**Work request:**
Scan the listing for the word "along", and copy out each line where it is found.

**Information shown:**

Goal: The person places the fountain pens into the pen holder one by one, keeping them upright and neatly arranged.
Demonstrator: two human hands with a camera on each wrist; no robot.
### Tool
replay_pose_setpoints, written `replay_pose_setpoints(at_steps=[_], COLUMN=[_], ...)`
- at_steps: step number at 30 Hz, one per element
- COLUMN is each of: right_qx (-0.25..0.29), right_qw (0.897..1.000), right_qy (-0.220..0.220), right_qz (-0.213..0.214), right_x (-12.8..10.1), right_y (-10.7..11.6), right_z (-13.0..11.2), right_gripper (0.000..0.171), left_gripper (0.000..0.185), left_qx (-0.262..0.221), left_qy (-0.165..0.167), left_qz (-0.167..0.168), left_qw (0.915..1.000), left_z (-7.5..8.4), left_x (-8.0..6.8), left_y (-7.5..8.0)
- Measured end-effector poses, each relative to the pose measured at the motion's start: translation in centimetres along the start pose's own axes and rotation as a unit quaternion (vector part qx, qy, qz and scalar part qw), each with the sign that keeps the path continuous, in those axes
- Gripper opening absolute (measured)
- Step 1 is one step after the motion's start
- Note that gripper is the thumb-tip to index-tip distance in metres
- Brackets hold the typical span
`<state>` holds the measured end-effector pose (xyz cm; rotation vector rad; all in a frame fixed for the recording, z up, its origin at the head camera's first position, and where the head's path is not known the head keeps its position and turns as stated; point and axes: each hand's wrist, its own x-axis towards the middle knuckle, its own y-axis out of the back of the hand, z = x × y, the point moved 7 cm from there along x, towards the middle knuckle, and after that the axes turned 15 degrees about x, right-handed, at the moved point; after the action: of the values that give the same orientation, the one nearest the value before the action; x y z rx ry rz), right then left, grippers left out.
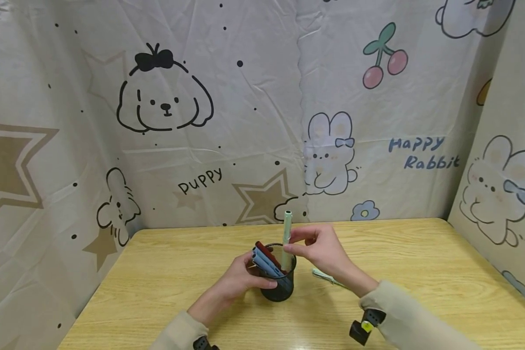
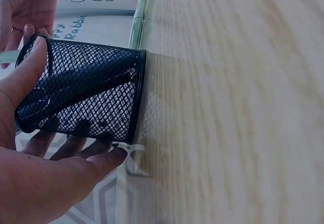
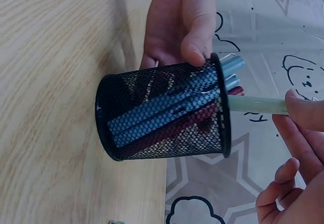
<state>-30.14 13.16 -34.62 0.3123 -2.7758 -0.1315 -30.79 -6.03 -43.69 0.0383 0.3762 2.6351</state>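
The right hand (image 1: 321, 248) reached in from the right and pinched a pale green pen (image 1: 286, 238) between thumb and fingertips. The pen stood nearly upright, its lower end inside a black mesh cup (image 1: 280, 284) on the wooden table (image 1: 420, 272). The left hand (image 1: 236, 279) curled around the cup's left side, steadying it beside blue and red pens (image 1: 266, 260).

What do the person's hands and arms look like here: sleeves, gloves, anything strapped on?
Both hands, left hand and right hand, are bare, with no gloves. Both arms wear long beige sleeves reaching the wrists. A small black device with a yellow spot sits at the right wrist, another black one at the left.
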Motion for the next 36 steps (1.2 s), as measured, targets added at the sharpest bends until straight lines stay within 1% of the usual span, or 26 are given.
replay_pose_setpoints(at_steps=[5, 9, 16, 21, 27, 36], right_qx=[-0.007, -0.012, -0.030, -0.036, -0.045, -0.057], right_qw=[1.000, 1.000, 0.999, 0.998, 0.997, 0.996], right_qy=[-0.006, 0.000, -0.014, -0.011, -0.009, -0.005], right_qz=[-0.018, -0.025, -0.031, -0.043, -0.056, -0.067], right_x=[0.0, -0.1, -0.2, -0.2, -0.5, -0.6], right_y=[-0.7, -1.0, -1.3, -1.7, -1.8, -2.2], right_z=[0.6, 0.7, 1.3, 1.6, 2.0, 2.1], right_gripper=[0.015, 0.014, 0.019, 0.021, 0.019, 0.016], left_gripper=[0.078, 0.077, 0.078, 0.076, 0.073, 0.073], left_qx=[0.002, 0.005, 0.011, 0.011, 0.013, 0.009], left_qy=[0.003, -0.001, 0.003, 0.000, -0.001, -0.003], left_qz=[-0.001, -0.001, 0.000, 0.001, 0.004, -0.001], left_qw=[1.0000, 1.0000, 0.9999, 0.9999, 0.9999, 1.0000], left_z=[0.0, 0.1, 0.0, -0.1, 0.1, 0.2], left_x=[-0.1, -0.2, -0.2, -0.1, -0.1, -0.2], left_y=[0.0, 0.0, 0.1, 0.1, 0.1, 0.1])
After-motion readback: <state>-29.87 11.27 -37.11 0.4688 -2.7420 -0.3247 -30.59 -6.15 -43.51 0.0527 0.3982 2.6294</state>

**Exercise answer:**
- Measured end-effector poses, each relative to the pose measured at the motion's start: translation in centimetres along the start pose's own axes and rotation as a unit quaternion (vector part qx, qy, qz and scalar part qw), each with the sign that keeps the path continuous, in those axes
`<state>` holds the measured end-effector pose (xyz cm; rotation vector rad; all in a frame fixed for the recording, z up, its origin at the head camera's first position, and where the head's path is not known the head keeps its position and turns as stated; point and axes: each hand's wrist, its own x-axis towards the middle knuckle, its own y-axis out of the back of the hand, z = x × y, the point moved 7 cm from there along x, towards the middle knuckle, and after that the axes turned 15 degrees about x, right-handed, at the moved point; after the action: of the values that give the same orientation, the one nearest the value before the action; x y z rx ry rz), right then left, grippers left out.

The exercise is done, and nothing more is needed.